With all surveys on business confidence plummeting further, the prospects for investment activity certainly do not look positive either.

Hong Kong finance chief says protests could plunge city into recession

Quite like the trade war, the stand-off between the Hong Kong government, police and protesters appears deadlocked. Despite Chief Executive Carrie Lam Cheng Yuet-ngor’s decision last week to withdraw the extradition bill, a lasting solution to the crisis remains far from certain. Against the backdrop of local unrest and the US-China trade war, we should expect Hong Kong’s GDP growth to enter negative territory in the third quarter.
The negative situation in Hong Kong clearly calls for a policy response from the government. Aside from the recently announced HK$19 billion in sweeteners (a mere 0.7 per cent of GDP), which was too broad-based to target the city’s main problems, the government needs to announce a much bigger fiscal package to not only shore up business confidence and stabilise the economy, but address deep-seated social issues that have long troubled Hong Kong.

With the city’s very healthy fiscal condition, such a package is feasible.

As an initial and short-term response, measures could be directed to support personal consumption, which would have an immediate positive impact on GDP growth.

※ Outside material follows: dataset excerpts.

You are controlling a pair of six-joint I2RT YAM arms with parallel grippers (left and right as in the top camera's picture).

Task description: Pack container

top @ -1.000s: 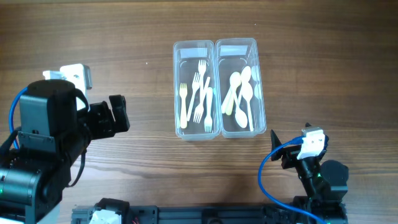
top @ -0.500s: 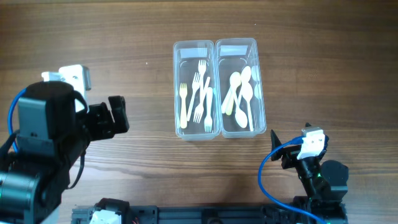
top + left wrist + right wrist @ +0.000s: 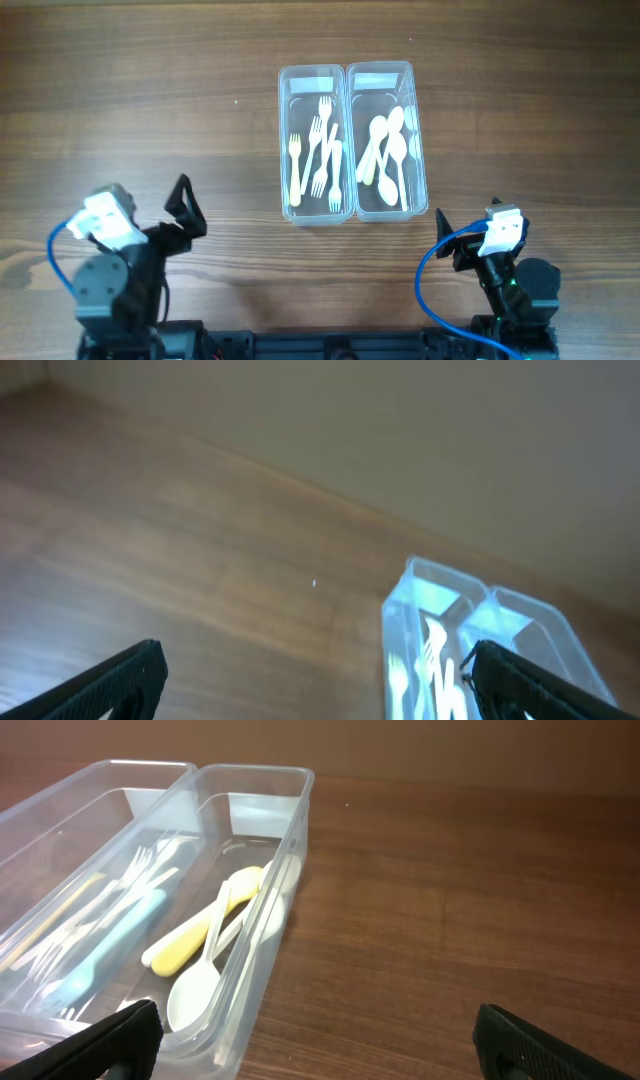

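Observation:
Two clear plastic containers stand side by side at the table's middle. The left container (image 3: 284, 140) holds several pale forks (image 3: 318, 150). The right container (image 3: 420, 140) holds several pale spoons (image 3: 388, 150). My left gripper (image 3: 184, 204) is open and empty, at the front left, well apart from the containers. In the left wrist view (image 3: 315, 685) its fingers frame the fork container (image 3: 425, 585). My right gripper (image 3: 446, 238) is open and empty, just in front of the spoon container. The right wrist view (image 3: 320, 1045) shows the spoon container (image 3: 285, 840), the spoons (image 3: 205, 935) and the fork container (image 3: 60, 810).
Both arms sit at the table's front edge, each with a blue cable (image 3: 430, 275). Bare wooden tabletop (image 3: 520, 120) lies around the containers.
My left arm has pulled back and folded down toward the front edge; its gripper stays open. The right arm and the containers have not moved.

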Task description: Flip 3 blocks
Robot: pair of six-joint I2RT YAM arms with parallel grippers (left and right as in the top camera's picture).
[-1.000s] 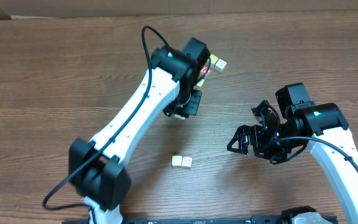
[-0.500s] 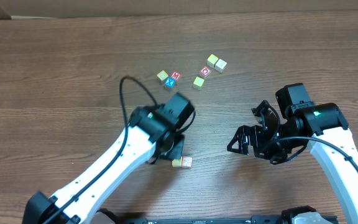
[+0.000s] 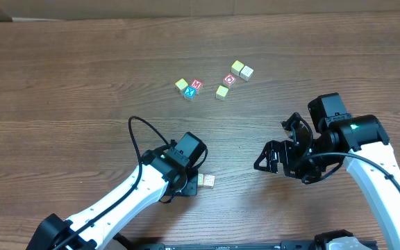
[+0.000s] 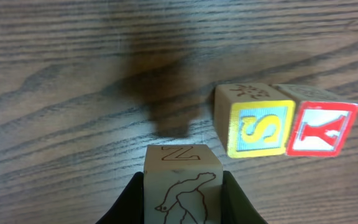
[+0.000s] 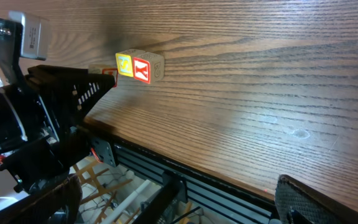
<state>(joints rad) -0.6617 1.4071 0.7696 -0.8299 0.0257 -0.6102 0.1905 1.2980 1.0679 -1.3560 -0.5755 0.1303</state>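
A pale wooden block [image 4: 182,180] marked "Z" above an outlined bird is clamped between the fingers of the left gripper [image 4: 182,198], near the front edge of the worktop [image 3: 61,104]. At its 2 o'clock in the left wrist view, a yellow-framed "S" block [image 4: 258,129] and a red-framed "K" block [image 4: 323,129] stand touching, side by side. Overhead, the right gripper [image 3: 269,146] hangs at 3 o'clock of the pair, jaws spread wide and empty. A scatter of other cubes [image 3: 222,91] lies at 12 o'clock.
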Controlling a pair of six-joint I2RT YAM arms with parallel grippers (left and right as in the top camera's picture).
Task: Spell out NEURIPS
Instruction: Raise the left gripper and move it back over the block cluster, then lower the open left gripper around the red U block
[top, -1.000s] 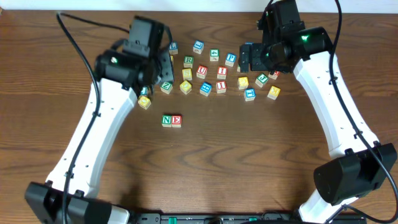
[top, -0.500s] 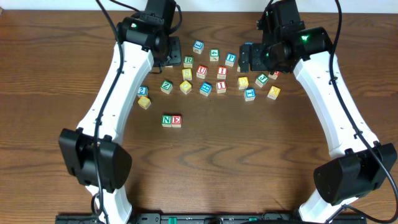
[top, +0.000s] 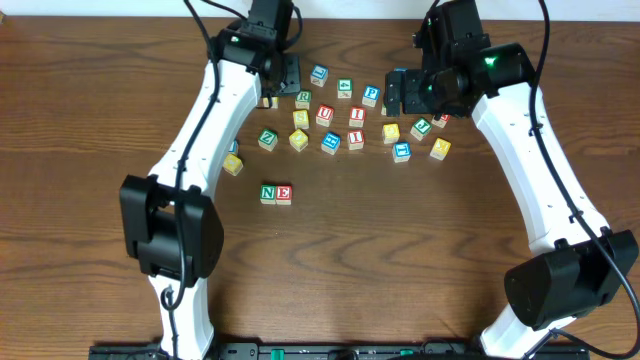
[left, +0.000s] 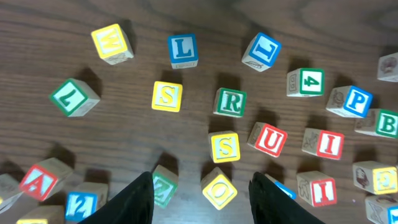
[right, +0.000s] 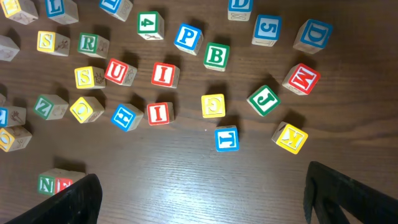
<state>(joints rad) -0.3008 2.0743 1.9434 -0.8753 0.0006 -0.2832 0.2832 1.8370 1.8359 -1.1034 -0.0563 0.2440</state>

However, to deal with the city’s most difficult challenges, it is important that new long-term fiscal measures are as progressive as possible, targeting the most vulnerable part of the population.

For example, a universal pension system for a targeted segment of the population, namely those unable to contribute, could send a positive signal about the government’s intention to build a much-needed welfare state in Hong Kong.

The social unrest also clearly calls for an end to Hong Kong’s reliance on one-off measures, which have been used to avoid incurring potentially burdensome liabilities in the future.
Income distribution has never been great and has only deteriorated during the last few years. There is no more time to waste to tackle this, with long-term measures needed to alleviate Hong Kong’s most pressing social issues.
After years of increasing house prices, at this current juncture, residential property prices have declined significantly in the second quarter, together with lower transaction volumes.

Therefore, in addition to government fiscal measures to improve income distribution, the Hong Kong Monetary Authority could consider lifting the macro prudential measures it has implemented to slow the rapid rate of increases in real estate prices, such as the high down payment and stamp duty, for the lowest income brackets in society. This is the only way to support the sector without worsening already meagre housing affordability in Hong Kong.

With both external and internal pressures, only a fast reaction from the Hong Kong government, with sizeable fiscal measures, can help avoid a recession. If such fiscal measures clearly target the most needy, these could help improve income distribution and help begin the process of tackling the difficulties faced by ordinary Hong Kong people.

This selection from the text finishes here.